§ **TASK DIRECTIONS**:
Scan the entries below and tally the lines that include "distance". Return nothing but the tally.

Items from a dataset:

###

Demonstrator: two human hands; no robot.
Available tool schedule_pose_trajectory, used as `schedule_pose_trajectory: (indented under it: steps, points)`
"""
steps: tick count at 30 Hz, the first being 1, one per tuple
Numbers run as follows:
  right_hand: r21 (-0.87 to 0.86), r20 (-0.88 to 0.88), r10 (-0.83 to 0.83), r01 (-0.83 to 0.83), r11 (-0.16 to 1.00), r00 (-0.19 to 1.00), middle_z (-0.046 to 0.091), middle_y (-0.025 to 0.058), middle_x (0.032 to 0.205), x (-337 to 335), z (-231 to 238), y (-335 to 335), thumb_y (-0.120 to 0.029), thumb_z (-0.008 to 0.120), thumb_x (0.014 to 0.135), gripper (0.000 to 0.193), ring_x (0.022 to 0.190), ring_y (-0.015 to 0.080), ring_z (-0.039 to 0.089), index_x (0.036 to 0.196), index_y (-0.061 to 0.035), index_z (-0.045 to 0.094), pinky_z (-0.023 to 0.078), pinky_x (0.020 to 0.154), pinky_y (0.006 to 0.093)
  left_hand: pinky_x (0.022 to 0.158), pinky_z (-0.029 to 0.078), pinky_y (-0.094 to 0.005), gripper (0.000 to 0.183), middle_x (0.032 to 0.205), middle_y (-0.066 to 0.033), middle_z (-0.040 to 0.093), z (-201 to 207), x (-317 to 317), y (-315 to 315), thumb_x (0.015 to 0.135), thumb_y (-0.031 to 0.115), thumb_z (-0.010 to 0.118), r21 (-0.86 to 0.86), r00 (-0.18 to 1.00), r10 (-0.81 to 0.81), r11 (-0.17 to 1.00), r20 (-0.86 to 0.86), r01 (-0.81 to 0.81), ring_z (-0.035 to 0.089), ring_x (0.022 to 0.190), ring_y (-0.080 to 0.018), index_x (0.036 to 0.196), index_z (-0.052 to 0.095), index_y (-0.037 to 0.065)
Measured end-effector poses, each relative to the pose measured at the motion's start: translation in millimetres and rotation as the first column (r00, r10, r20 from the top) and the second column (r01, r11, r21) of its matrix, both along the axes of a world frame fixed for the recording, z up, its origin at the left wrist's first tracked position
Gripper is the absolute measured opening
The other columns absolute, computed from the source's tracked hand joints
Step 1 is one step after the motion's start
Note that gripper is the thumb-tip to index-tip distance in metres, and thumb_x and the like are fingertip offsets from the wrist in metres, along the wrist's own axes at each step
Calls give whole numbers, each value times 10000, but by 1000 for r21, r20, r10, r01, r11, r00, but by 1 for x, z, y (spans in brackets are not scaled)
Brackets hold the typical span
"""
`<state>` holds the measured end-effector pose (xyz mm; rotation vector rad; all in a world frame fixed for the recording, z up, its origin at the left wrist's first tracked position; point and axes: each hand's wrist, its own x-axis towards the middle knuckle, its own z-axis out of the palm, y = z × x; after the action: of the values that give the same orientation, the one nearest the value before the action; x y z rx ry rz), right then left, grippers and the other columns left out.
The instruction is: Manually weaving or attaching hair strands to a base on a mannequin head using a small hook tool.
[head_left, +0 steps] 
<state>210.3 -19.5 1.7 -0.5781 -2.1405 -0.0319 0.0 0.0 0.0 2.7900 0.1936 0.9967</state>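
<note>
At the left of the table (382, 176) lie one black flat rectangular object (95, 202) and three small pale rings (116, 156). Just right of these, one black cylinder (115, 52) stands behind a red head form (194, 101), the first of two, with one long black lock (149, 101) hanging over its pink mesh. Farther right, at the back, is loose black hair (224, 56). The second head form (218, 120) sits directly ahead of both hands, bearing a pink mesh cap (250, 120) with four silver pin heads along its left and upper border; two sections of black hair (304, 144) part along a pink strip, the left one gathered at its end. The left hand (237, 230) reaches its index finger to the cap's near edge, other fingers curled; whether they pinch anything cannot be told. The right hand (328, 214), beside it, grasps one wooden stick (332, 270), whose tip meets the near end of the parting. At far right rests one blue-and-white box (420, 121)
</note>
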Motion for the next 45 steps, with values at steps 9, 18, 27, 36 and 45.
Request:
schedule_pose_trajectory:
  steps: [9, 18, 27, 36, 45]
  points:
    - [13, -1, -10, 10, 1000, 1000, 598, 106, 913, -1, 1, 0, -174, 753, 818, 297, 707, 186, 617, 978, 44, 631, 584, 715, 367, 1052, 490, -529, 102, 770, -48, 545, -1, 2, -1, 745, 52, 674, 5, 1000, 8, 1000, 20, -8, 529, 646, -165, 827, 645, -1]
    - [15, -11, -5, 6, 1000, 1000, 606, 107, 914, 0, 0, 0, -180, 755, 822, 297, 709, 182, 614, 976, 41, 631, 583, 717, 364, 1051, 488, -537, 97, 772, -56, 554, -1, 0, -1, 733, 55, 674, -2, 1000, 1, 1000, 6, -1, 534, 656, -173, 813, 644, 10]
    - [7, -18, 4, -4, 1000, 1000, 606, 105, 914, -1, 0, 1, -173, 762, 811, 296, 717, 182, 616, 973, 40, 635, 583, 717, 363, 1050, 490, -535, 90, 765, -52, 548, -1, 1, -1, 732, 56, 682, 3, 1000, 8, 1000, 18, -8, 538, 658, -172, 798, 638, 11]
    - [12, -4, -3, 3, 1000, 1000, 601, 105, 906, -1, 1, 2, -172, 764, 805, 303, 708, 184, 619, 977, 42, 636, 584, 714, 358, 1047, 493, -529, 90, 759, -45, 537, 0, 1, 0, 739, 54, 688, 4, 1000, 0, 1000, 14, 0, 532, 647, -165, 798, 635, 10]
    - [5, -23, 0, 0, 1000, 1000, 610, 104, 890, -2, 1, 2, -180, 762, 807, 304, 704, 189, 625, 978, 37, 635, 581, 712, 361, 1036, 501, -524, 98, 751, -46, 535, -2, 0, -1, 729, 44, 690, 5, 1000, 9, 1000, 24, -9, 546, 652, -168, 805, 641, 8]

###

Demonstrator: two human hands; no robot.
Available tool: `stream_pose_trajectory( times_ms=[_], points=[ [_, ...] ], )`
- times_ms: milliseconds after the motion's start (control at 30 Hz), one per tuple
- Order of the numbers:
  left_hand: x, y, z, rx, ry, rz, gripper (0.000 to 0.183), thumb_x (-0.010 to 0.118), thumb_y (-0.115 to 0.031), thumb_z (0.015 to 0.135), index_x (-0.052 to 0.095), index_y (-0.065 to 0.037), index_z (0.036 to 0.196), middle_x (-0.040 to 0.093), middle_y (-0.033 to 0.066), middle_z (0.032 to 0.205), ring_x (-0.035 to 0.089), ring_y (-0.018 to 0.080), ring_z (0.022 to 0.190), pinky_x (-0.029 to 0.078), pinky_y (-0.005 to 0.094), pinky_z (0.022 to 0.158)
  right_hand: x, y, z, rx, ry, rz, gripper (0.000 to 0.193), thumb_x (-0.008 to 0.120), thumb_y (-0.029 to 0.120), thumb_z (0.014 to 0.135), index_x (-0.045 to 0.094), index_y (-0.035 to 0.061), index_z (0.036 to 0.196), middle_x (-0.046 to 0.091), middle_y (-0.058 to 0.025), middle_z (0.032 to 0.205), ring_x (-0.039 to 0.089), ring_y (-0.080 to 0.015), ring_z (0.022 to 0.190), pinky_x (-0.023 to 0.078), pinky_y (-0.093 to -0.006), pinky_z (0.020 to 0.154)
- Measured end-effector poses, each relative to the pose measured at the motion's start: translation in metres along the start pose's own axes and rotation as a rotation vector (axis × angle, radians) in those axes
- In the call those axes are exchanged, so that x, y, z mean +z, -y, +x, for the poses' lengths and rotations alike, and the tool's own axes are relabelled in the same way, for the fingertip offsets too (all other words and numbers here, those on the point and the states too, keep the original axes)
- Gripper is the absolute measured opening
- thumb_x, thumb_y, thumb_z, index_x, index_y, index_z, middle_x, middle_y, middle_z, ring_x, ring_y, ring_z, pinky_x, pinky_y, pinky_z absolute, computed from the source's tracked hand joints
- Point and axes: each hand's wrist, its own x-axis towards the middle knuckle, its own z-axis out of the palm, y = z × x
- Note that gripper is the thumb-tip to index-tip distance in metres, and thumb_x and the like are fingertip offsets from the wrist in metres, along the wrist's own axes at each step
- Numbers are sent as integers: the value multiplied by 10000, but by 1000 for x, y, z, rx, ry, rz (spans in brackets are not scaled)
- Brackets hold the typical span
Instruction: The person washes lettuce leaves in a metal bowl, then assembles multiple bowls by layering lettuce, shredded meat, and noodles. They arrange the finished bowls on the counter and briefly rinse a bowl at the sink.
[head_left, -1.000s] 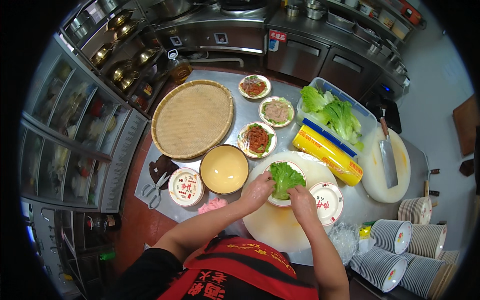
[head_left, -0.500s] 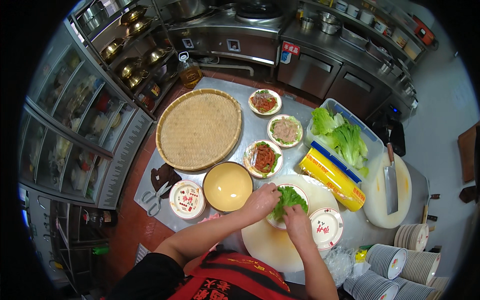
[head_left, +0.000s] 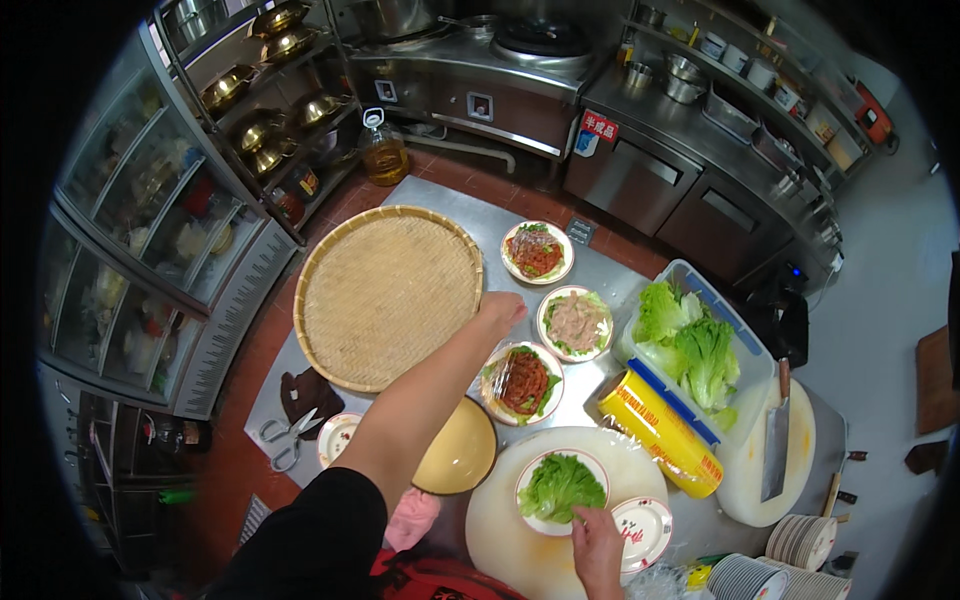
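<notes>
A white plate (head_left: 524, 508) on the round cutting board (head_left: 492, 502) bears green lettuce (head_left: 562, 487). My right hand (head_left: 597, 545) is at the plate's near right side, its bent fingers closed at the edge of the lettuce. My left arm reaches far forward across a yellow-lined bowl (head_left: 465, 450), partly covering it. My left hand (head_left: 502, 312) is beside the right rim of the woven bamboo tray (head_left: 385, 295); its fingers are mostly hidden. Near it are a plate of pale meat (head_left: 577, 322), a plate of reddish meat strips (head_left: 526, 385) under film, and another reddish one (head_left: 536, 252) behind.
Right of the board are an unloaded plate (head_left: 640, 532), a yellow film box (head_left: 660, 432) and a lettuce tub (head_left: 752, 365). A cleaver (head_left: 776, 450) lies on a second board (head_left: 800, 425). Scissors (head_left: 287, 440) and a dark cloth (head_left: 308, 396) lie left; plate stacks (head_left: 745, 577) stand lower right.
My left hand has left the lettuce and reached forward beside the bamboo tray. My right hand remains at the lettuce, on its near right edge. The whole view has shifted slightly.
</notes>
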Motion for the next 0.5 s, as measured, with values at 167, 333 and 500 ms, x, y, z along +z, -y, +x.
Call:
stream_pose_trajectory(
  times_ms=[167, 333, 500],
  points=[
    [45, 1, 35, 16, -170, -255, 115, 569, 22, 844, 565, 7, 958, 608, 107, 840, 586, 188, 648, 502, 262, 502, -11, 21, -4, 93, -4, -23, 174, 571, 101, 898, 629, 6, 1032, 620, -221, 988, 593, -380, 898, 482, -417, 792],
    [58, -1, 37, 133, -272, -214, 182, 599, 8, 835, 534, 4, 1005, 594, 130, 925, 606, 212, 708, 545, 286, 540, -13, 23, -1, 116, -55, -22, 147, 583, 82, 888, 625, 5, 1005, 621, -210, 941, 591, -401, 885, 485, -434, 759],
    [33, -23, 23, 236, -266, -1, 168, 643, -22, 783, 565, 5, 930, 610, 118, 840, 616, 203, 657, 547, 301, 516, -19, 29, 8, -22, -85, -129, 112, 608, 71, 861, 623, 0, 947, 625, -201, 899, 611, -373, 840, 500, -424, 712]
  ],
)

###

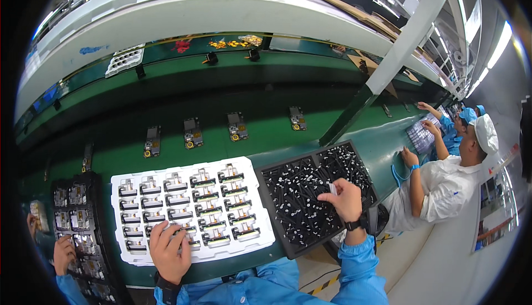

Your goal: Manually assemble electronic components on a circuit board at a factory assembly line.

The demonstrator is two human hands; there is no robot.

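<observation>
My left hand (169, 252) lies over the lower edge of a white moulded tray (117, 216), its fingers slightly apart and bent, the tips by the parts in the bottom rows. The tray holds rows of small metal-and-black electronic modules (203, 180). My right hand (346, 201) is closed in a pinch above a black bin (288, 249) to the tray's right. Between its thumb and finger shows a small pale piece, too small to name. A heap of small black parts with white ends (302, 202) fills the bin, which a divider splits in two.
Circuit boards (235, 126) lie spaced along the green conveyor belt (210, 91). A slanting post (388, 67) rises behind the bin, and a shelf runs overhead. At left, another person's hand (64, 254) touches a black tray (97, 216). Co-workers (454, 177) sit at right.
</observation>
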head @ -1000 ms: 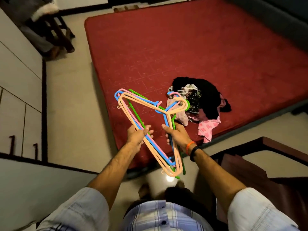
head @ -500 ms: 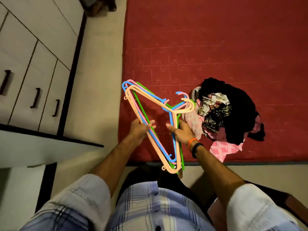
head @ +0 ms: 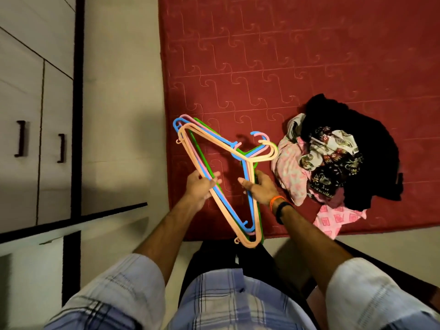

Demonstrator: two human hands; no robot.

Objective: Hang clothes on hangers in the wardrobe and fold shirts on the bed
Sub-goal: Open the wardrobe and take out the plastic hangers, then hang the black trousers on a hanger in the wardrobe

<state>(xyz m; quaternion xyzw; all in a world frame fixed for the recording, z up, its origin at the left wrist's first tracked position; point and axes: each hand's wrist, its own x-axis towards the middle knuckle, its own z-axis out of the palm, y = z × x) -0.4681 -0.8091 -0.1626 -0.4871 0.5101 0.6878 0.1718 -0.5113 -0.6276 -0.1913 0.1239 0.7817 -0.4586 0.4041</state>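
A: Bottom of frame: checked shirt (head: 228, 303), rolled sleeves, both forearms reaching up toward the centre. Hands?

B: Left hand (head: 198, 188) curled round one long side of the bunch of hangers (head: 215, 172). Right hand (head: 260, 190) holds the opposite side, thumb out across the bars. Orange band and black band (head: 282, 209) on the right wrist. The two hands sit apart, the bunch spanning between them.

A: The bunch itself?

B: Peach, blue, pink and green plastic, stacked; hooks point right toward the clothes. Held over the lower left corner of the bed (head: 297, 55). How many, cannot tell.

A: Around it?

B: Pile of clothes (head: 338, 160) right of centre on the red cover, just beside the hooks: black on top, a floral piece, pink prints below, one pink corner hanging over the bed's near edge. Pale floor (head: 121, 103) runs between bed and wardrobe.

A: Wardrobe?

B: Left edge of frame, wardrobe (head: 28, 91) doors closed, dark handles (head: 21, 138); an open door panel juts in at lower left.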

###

§ **TASK SOLUTION**:
2